▶ _Exercise requirements_
Would you please transcribe, exactly as written, the lines of the entries below starting at the one that holds "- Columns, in" and ending at the one that holds "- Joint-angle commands", both included?
++++ Given records ++++
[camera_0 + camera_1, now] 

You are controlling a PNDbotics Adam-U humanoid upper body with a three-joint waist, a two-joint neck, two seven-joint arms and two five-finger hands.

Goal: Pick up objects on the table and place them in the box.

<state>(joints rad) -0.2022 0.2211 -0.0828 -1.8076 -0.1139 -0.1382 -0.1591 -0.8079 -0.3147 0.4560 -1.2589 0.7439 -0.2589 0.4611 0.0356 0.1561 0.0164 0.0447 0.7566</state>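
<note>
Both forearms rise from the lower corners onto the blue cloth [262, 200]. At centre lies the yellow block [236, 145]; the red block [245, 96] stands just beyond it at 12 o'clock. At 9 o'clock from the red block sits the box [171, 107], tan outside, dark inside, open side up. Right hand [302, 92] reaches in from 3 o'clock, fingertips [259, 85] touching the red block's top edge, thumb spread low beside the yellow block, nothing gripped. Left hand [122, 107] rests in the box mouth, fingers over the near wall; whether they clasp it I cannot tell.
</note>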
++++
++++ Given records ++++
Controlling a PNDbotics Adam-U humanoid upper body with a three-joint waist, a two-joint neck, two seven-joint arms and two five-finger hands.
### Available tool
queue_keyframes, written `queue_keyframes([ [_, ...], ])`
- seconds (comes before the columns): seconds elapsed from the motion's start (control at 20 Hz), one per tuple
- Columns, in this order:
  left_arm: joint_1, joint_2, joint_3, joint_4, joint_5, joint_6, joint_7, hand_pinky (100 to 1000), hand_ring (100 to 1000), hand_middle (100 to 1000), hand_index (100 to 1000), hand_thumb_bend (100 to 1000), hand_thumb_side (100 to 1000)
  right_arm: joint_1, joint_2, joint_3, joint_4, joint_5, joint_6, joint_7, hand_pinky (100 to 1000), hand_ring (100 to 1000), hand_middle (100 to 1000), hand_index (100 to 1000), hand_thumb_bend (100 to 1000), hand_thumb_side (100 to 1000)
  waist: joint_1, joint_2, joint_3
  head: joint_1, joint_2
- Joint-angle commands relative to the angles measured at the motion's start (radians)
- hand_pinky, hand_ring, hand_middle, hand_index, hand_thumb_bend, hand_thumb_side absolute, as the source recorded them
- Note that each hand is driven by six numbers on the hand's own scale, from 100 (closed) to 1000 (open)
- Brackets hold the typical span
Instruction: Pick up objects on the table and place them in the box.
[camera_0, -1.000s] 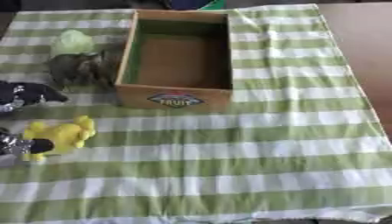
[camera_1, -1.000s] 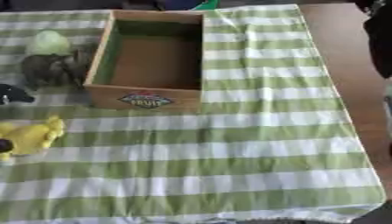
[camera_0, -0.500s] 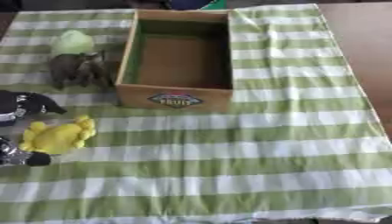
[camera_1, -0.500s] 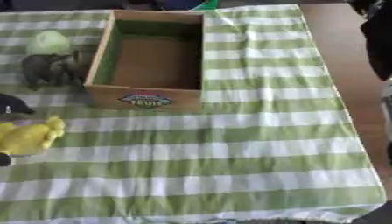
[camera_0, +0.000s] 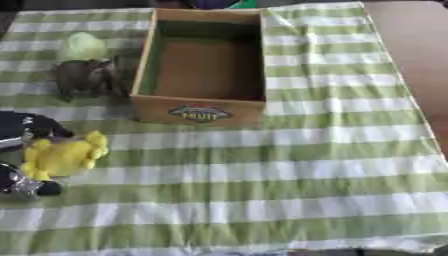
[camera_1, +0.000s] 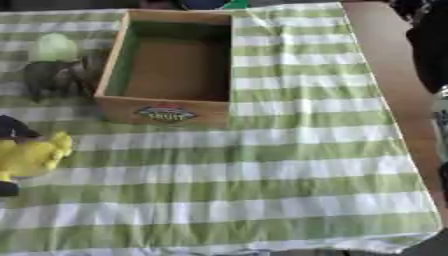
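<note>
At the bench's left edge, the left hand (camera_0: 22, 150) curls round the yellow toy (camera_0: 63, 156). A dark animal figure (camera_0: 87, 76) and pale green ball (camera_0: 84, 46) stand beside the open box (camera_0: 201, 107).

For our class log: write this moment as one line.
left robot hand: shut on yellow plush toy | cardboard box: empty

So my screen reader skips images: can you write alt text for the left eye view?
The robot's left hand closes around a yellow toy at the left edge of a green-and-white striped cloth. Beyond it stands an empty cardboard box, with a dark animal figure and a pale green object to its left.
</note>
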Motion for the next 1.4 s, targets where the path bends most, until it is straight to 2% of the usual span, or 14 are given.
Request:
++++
▶ _Written answer_
- Columns, in this order:
  left_arm: joint_1, joint_2, joint_3, joint_4, joint_5, joint_6, joint_7, hand_pinky (100 to 1000), hand_ring (100 to 1000), hand_middle (100 to 1000), hand_index (100 to 1000), hand_thumb_bend (100 to 1000), hand_thumb_side (100 to 1000)
  right_arm: joint_1, joint_2, joint_3, joint_4, joint_5, joint_6, joint_7, hand_pinky (100 to 1000), hand_ring (100 to 1000), hand_middle (100 to 1000), hand_index (100 to 1000), hand_thumb_bend (100 to 1000), hand_thumb_side (100 to 1000)
  waist: joint_1, joint_2, joint_3
  head: joint_1, joint_2
- Joint-angle commands relative to the angles measured at the motion's start (radians)

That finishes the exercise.